PROMPT:
The lines you return must be all those in the data that hold the string "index".

DATA TO USE:
■ ■ ■ ■
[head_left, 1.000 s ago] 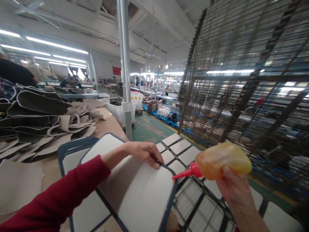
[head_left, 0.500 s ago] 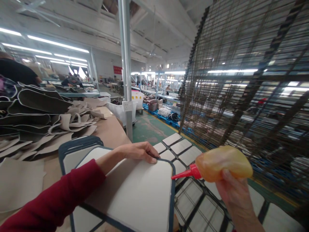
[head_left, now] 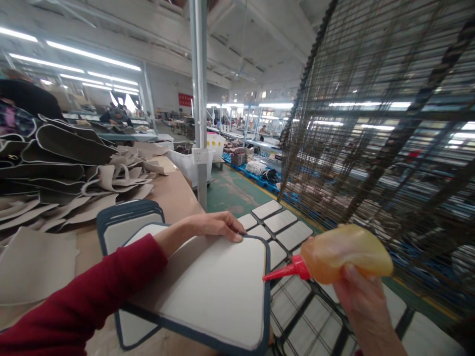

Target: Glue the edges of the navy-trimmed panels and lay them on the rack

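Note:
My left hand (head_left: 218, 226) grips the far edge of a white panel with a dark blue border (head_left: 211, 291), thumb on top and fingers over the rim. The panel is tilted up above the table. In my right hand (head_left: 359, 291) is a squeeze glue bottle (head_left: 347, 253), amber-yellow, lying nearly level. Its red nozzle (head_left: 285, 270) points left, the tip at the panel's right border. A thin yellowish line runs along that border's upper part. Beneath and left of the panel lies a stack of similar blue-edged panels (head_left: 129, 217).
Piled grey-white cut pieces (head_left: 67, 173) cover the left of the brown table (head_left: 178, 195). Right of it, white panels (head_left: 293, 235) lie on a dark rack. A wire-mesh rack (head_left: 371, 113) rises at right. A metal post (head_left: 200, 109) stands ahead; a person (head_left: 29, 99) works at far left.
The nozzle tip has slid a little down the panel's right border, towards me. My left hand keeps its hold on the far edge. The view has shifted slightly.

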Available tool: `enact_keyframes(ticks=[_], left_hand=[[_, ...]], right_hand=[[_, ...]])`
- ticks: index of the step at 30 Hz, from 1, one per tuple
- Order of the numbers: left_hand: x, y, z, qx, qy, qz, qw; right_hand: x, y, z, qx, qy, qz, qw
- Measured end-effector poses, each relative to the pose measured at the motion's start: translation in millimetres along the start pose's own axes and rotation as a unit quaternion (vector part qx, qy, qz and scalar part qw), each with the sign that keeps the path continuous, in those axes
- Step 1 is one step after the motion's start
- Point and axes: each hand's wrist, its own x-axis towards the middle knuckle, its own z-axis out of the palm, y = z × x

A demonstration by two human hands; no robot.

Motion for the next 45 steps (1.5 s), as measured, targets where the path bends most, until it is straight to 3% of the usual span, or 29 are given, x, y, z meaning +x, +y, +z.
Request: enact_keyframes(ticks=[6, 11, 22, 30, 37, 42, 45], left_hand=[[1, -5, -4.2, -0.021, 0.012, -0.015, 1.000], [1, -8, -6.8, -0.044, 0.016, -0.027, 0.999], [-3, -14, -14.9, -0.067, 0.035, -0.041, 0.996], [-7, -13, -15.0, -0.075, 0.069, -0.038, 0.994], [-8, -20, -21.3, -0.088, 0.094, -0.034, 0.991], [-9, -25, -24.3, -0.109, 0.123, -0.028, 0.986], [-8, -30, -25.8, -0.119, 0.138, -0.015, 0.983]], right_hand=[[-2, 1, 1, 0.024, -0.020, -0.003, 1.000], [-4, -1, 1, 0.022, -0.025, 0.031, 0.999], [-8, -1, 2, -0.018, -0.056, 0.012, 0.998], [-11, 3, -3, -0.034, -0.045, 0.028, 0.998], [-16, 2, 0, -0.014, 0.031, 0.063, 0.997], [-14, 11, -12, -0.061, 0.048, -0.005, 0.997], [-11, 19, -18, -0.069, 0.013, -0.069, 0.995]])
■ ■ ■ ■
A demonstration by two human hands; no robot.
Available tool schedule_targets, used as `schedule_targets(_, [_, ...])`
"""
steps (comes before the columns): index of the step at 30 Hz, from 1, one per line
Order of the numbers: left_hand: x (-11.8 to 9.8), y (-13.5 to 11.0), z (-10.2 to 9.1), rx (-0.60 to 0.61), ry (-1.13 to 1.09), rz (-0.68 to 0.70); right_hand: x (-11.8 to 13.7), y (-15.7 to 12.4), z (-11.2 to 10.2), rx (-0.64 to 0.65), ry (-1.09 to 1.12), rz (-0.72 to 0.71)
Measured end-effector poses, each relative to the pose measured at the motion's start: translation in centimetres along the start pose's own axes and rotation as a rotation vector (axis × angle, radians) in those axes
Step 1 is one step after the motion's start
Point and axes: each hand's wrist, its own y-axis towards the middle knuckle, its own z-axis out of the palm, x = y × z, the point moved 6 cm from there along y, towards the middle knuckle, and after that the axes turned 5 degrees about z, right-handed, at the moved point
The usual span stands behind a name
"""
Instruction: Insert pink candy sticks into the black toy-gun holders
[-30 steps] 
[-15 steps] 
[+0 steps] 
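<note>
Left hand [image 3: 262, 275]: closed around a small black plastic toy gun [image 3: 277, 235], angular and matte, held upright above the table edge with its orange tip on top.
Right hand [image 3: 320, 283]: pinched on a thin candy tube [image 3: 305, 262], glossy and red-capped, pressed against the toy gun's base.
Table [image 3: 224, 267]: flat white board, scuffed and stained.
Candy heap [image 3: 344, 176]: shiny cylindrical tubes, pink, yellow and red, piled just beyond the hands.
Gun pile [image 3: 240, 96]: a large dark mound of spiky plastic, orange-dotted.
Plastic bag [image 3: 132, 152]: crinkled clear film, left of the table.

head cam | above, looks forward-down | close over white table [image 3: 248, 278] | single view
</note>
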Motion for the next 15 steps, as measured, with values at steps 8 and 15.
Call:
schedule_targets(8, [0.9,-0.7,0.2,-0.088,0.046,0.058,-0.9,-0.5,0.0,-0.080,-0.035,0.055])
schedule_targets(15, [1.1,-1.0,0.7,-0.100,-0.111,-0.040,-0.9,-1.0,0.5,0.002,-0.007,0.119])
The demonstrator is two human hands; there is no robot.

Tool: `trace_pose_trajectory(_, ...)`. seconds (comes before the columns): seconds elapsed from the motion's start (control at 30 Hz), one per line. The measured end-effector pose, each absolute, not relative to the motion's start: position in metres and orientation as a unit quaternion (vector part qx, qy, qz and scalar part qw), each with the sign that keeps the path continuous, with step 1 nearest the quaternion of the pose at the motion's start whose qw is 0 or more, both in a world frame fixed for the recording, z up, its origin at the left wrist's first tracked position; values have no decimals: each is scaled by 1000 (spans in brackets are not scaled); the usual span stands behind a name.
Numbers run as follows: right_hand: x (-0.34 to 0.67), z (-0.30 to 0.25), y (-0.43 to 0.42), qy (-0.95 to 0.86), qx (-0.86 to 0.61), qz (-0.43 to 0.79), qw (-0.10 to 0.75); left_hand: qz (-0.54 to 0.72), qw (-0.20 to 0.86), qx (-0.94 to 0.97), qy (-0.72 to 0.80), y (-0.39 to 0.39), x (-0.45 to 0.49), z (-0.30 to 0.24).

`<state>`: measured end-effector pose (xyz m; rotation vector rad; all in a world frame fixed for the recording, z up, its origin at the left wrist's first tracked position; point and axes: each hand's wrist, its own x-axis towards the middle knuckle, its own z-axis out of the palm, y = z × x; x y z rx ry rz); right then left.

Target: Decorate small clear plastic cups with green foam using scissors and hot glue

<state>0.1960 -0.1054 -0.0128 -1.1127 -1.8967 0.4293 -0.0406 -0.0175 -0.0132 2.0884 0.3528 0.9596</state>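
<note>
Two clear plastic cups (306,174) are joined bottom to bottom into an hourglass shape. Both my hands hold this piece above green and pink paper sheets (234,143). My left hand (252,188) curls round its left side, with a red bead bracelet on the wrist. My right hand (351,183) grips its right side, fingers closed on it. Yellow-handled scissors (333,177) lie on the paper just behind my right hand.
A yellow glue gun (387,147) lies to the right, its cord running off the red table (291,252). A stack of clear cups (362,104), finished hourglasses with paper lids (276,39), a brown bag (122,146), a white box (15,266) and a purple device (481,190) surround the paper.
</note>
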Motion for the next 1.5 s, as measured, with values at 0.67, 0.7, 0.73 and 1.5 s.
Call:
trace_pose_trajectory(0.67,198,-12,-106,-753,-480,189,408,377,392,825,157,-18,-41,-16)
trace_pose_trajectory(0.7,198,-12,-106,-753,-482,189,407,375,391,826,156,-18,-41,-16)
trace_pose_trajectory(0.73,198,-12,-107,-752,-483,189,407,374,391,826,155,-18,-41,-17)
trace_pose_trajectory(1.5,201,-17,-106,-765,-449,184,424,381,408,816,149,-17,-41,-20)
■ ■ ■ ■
ANSWER:
- ticks: index of the step at 30 Hz, from 1, one per tuple
steps (comes before the columns): index of the step at 30 Hz, from 1, one per line

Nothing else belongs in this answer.